Reliable OR development. Testing with Hypothesis
07 Feb 2021 | | or budget testing hypothesis property-based testing optimization knapsackSometimes you start with a simple optimization model, and then you are asked to add more and more features and constraints. Sometimes you venture into complicated modeling from the very beginning when it is not always even clear how different constraints will interact with each other.
But in any case, you want to make sure that your model is correct, that your solution satisfies customer requirements with any valid data input. How? Obviously by testing it. However usual unit-testing approach will most likely fail here.
In this article, we talk about an efficient and simple way to test optimization models, which was introduced to me by my colleague Torsten. More specifically, I will talk about the Hypothesis framework which can be used for any type of code, and exceptionally well fits Operations Research testing needs. Let’s start!
What can be challenging with the usual testing approaches?
The usual setup for most of the OR projects is to use a 3rd party optimization software: commercial (Gurobi, CPLEX, etc.) or open-source (CBC, SCIP) solver. We rely a lot on this software to be well tested and maintained, but it is not always the case. But for the model we are using in production we want to be sure!
What our code generates in this setup? Usually, our code gets input data and creates a complex model object (either with wrapper APIs like PuLP or OR-tools or directly with solver API). This model object is transferred to the solver software, which in turn tries to generate a solution corresponding to the model as well as some additional metadata (e.g. whether it was solved optimally, what is the MIP gap, etc.).

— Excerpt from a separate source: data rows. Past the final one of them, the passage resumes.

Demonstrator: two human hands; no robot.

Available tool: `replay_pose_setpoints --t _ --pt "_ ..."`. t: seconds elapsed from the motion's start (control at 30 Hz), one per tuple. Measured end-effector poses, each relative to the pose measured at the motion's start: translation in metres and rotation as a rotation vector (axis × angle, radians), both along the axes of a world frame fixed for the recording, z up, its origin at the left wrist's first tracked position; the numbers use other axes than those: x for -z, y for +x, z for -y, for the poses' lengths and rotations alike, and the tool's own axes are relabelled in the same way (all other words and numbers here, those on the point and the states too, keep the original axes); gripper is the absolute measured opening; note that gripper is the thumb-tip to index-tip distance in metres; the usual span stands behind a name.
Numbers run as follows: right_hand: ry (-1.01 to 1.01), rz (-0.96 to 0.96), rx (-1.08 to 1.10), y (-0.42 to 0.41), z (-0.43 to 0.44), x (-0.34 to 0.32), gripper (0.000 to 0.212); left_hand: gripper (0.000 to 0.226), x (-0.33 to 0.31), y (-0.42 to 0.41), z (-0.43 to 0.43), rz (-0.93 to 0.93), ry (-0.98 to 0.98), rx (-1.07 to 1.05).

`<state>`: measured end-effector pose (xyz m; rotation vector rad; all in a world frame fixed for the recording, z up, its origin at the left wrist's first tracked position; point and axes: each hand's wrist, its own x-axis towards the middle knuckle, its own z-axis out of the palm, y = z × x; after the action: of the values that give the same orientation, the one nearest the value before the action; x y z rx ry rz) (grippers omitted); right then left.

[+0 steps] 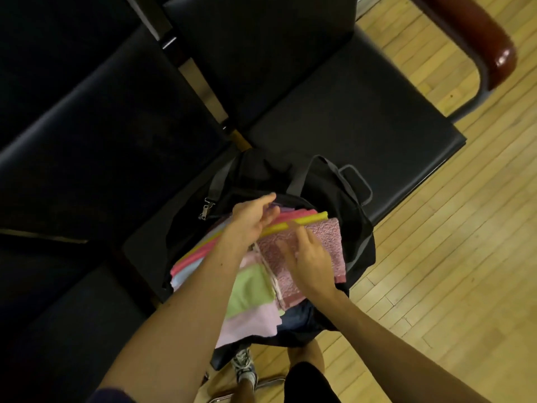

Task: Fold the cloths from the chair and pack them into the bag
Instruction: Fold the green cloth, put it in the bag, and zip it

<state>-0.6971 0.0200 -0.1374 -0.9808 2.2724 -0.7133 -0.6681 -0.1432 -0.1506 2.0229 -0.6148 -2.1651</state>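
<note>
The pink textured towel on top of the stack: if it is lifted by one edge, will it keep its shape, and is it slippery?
Probably floppy: the pink textured towel is folded cloth following the stack beneath, so it would likely hang and unfold. Likely not slippery: its nubby surface looks rough under the right hand. Probably light: it looks thin.

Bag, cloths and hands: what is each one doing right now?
bag: open, unzipped, stuffed with cloths.
cloth stack: folded, piled in the bag's mouth.
pink towel: folded, on top of the stack.
left hand: fingers straight, rests on the stack.
right hand: presses flat on the pink towel.
</note>
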Motion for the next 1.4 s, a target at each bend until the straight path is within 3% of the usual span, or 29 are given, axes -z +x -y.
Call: replay_pose_setpoints --t 0.1,0.2,0.27,0.37,0.5,0.6,0.73,0.8,0.9,0.97,1.03,1.17,1.23,1.3,1.4 --pt "0.154 -0.107 0.089 -0.030 -0.007 0.006 0.039 0.026 0.021 -0.019 0.002 -0.038 0.155 -0.027" --pt "0.310 -0.162 0.174 -0.047 -0.017 0.011 0.052 0.017 0.027 -0.033 -0.004 -0.004 0.179 -0.010" --pt "0.330 -0.078 0.188 -0.051 -0.022 0.017 0.058 0.020 0.025 -0.042 -0.009 0.020 0.156 0.051" --pt "0.277 0.046 0.099 -0.047 -0.026 0.030 0.066 0.017 0.009 -0.050 -0.016 -0.024 0.197 -0.025" --pt "0.205 -0.052 -0.010 -0.038 -0.019 0.040 0.061 0.017 -0.011 -0.059 -0.021 -0.200 0.241 -0.113" --pt "0.183 -0.139 -0.103 -0.029 -0.009 0.045 0.052 0.020 -0.028 -0.064 -0.025 -0.233 0.229 -0.038" --pt "0.335 -0.098 -0.167 -0.031 0.007 0.037 0.045 0.021 -0.048 -0.047 -0.028 -0.248 0.192 0.064" --pt "0.423 -0.210 -0.195 -0.036 0.001 0.031 0.043 0.026 -0.054 -0.029 -0.026 -0.254 0.174 0.063" --pt "0.480 -0.440 -0.272 -0.024 -0.033 0.028 0.066 0.028 -0.063 -0.007 -0.024 -0.269 0.146 0.050" --pt "0.633 -0.505 -0.361 -0.020 -0.055 0.025 0.074 0.024 -0.066 0.000 -0.023 -0.256 0.101 0.063" --pt "0.847 -0.581 -0.545 -0.016 -0.074 0.015 0.064 0.024 -0.071 0.009 -0.024 -0.253 0.058 0.098" --pt "1.143 -0.737 -1.201 -0.009 -0.095 -0.026 0.044 0.028 -0.079 0.029 -0.020 -0.277 -0.002 0.184" --pt "1.056 -0.723 -1.321 -0.003 -0.101 -0.048 0.035 0.024 -0.083 0.039 -0.020 -0.284 -0.010 0.219" --pt "0.881 -0.628 -1.309 0.002 -0.107 -0.069 0.023 0.020 -0.090 0.050 -0.020 -0.307 0.002 0.222" --pt "0.476 -0.638 -1.261 0.006 -0.119 -0.104 0.004 0.018 -0.103 0.076 -0.020 -0.347 0.004 0.220"
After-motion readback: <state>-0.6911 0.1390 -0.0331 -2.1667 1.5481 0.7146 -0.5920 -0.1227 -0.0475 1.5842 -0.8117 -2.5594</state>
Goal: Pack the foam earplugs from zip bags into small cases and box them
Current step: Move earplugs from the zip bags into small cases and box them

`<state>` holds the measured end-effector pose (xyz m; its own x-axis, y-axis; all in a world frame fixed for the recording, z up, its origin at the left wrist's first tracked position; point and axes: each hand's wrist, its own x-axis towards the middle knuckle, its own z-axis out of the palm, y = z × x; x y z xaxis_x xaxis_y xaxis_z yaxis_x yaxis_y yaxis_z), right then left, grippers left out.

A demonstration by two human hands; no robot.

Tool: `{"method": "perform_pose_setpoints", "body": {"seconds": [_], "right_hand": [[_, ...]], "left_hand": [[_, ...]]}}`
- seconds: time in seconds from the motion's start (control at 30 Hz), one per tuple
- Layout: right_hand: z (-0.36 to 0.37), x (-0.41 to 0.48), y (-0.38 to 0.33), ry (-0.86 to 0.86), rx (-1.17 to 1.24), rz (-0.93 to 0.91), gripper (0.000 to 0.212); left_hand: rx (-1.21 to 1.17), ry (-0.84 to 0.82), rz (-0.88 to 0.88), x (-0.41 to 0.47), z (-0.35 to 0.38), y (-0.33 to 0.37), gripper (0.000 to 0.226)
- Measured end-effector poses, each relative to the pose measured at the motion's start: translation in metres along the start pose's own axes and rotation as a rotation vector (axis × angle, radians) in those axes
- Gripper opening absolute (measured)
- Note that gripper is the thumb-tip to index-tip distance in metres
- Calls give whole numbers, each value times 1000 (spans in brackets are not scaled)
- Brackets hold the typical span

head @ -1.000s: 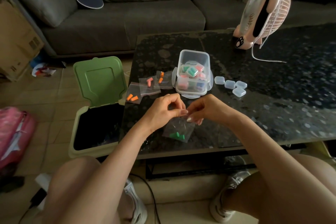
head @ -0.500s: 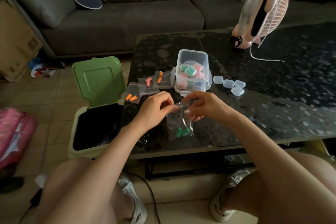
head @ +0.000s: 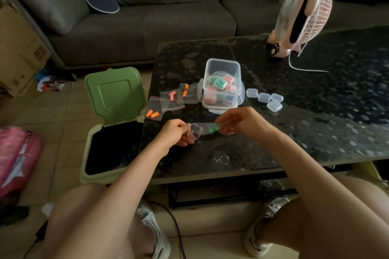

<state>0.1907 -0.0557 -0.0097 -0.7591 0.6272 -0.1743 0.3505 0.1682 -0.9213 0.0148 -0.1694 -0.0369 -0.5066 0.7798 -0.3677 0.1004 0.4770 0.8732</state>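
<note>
Left hand [head: 175, 132]: fingers curled, and I read thumb and fingertips as pinching one end of the zip bag [head: 199, 130].
Right hand [head: 240, 120]: fingers curled, pinching the bag's other end right where the green earplugs [head: 213, 129] sit. I cannot tell whether the fingertips are inside the mouth or squeezing through the film.
Where it is: the bag hangs stretched between both hands, just above the table [head: 315, 128] near its front-left corner, in front of the clear box [head: 223, 84].
Bag handling: I judge it almost weightless, limp and slick. It will crumple rather than hold shape, so I would grip it at the edges, not mid-film.
Earplug handling: soft, springy foam that is light enough to roll or bounce away. I would pinch each one gently across the body, since a hard squeeze just flattens it.
Small cases [head: 264, 99]: four empty ones lie right of the box. They look like rigid plastic, best held by the sides.
Waiting bags [head: 170, 99]: three, with orange and pink plugs, lie left of the box toward the table's left edge.
Bin [head: 84, 174]: open on the floor beside that edge.
</note>
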Motion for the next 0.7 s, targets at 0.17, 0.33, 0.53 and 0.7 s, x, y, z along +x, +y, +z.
{"method": "perform_pose_setpoints", "body": {"seconds": [0.17,0.33,0.53,0.7], "right_hand": [[1,-1,-2,64,47,-46,13],[2,2,-3,135,0,-89,12],[5,5,-4,216,-8,-130,15],[7,7,-2,229,-11,-129,12]], "left_hand": [[9,-17,-92,-1,2,1,20],[40,-24,-106,-3,5,6,19],[74,10,-106,1,10,5,16],[80,32,-114,2,11,6,17]]}}
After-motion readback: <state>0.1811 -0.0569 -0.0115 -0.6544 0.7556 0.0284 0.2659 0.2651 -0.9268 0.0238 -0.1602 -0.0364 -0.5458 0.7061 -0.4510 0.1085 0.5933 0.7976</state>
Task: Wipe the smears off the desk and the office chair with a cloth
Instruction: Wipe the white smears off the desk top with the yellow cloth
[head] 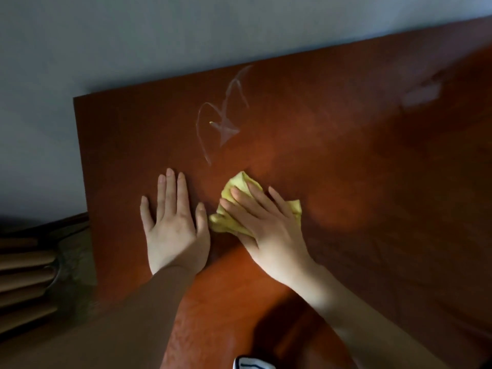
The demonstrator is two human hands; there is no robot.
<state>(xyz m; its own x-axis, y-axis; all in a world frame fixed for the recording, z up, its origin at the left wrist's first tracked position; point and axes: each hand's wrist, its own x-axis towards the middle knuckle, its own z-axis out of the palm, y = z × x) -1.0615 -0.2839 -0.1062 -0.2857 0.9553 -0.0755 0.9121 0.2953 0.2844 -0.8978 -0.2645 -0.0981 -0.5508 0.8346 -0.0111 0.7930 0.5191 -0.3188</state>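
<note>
- Since cloth [226, 222] is soft and light, right hand [266, 227] presses it flat-fingered from above; no pinch needed.
- Left hand [174, 222] lies open on desk [346, 182], just beside it.
- Smear [223, 121] lies beyond both hands.

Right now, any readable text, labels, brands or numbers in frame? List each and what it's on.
No readable text in this view.
Smear on the desk: a pale looping scribble, no letters or digits.
White object at the bottom edge: dark markings, cropped by the frame, cannot be read.
Yellow cloth: no label or print visible.
</note>
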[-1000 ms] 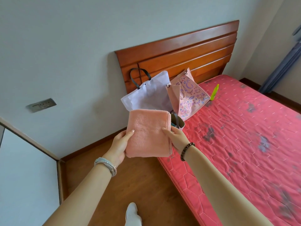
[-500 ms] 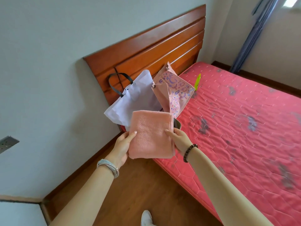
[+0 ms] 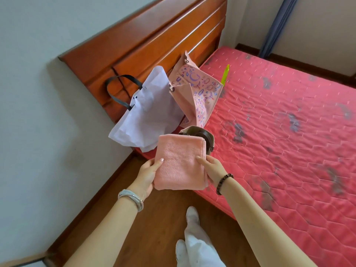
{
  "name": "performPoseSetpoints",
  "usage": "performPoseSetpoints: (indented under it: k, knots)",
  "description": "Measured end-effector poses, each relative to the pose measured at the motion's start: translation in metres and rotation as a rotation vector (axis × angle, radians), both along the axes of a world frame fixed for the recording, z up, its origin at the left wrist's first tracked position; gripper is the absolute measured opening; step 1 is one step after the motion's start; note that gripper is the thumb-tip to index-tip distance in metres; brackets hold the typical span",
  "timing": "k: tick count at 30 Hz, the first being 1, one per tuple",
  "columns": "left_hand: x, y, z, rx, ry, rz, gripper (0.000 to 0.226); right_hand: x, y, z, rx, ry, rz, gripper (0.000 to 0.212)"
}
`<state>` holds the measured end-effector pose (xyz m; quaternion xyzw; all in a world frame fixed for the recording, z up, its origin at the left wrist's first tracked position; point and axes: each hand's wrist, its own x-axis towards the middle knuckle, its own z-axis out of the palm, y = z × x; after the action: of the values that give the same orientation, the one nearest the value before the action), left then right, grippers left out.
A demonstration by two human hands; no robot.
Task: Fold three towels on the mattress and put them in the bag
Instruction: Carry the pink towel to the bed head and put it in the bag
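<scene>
I hold a folded pink towel (image 3: 179, 162) flat between both hands, above the floor at the corner of the red mattress (image 3: 279, 143). My left hand (image 3: 147, 176) grips its left edge and my right hand (image 3: 212, 167) grips its right edge. Just beyond the towel, on the mattress corner, stands a small open beige bag (image 3: 207, 136), partly hidden by the towel. Behind it a white bag with black handles (image 3: 146, 116) and a pink patterned bag (image 3: 194, 93) lean against the wooden headboard (image 3: 154, 39).
A yellow-green object (image 3: 225, 74) lies on the mattress near the headboard. The white wall runs along the left, with wooden floor (image 3: 163, 218) between wall and bed. My legs and white slippers (image 3: 192, 216) are below. A blue curtain (image 3: 277, 26) hangs at the far corner.
The view has tipped down and swung toward the bed. The towel, still held in both hands, has come closer to the small beige bag.
</scene>
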<state>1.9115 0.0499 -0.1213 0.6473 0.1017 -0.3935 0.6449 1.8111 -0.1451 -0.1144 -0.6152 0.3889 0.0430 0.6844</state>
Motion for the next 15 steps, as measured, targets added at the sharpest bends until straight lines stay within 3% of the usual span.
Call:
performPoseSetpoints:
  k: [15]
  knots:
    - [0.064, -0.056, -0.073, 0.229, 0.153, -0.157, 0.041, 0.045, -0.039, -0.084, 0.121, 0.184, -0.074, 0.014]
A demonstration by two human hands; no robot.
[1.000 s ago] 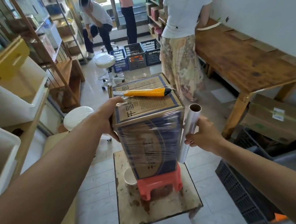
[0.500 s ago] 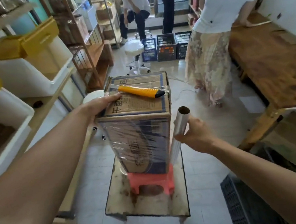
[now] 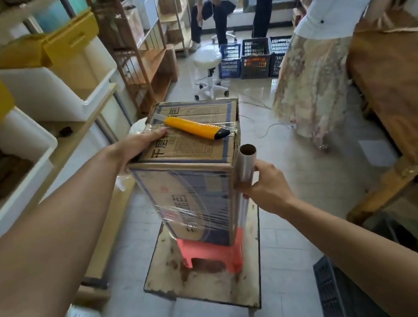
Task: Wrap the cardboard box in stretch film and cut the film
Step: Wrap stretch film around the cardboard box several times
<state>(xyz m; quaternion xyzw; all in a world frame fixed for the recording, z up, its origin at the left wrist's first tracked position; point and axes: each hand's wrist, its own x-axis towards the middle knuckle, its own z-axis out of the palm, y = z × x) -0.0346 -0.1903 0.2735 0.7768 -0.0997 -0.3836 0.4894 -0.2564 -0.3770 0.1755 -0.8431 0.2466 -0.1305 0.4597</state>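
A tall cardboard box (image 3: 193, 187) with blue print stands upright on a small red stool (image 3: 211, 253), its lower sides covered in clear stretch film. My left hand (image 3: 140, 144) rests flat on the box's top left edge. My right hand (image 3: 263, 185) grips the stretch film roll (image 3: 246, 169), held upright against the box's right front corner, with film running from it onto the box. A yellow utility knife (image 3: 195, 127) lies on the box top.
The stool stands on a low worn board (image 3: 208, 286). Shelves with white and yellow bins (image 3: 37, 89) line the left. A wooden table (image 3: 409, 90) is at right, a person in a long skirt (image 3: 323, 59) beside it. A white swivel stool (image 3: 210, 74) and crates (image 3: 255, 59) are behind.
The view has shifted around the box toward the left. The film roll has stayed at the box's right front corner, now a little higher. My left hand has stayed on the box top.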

So what do we test in such a system?
If we want to do unit-tests by book, we would then look only in the object directly generated by our code: the model object. We can test whether a specific constraint was added, how many variables it contains, type of variables, etc. But it does not give us any guarantee that our code is production-ready.
It may make more sense to do integration tests, which will also incorporate black-box solver output. What we can do is to generate several data examples, generate code with our model, run the solver on it and verify if the resulting solution looks good. However one should manually create these data instances (can amount to a large testing code base for all model features), potentially think about the edge cases and make sure that we tested all the necessary model requirements.
What we will discuss in this post, is property-based testing approach, which can be used for both unit and integration tests. The main idea is to use a framework, which allows generating random instances of the data for our code, and then we test several properties of the code output. Let’s see how.
Is my knapsack overweighted?
Let’s do classics: the Knapsack problem. As before, we will use PuLP because it simple and comes with an open-source solver CBC on board.
def create_knapsack_problem(
profits: List[float], weights: List[float], capacity: float
):
index = range(len(profits))
model = pulp.LpProblem("knapsack_problem", pulp.constants.LpMaximize)
decision_vars = pulp.LpVariable.dicts("decisions", index, 0, 1, pulp.LpInteger)
objective = pulp.lpSum([decision_vars[t] * profits[t] for t in index])
model += objective
capacity_constraint = (
pulp.lpSum([decision_vars[t] * weights[t] for t in index]) <= capacity
)
model += capacity_constraint
return model, decision_vars
This method gets profits and weights information per item, capacity restrictions, and returns the generated model object together with reference on decision variables (so we can easily parse their values later).
Hypothesis-based testing
So what the Hypothesis framework actually can do for us? It will generate a sequence of challenges (problem instances) with a sole purpose to break our code. It will try various edge cases for input data, and then will execute our test with a specific property we wish to assert. If the property is not satisfied, we have a breaking instance, and Hypothesis framework will report an annotation string to reproduce this problem. Even more, when property is falsified, Hypothesis will try to generate a shrinked example, which is still failing the test, which is by itself an amaizing feature. It allows to easier reason about failure reason, and definitely useful when you debug a large model.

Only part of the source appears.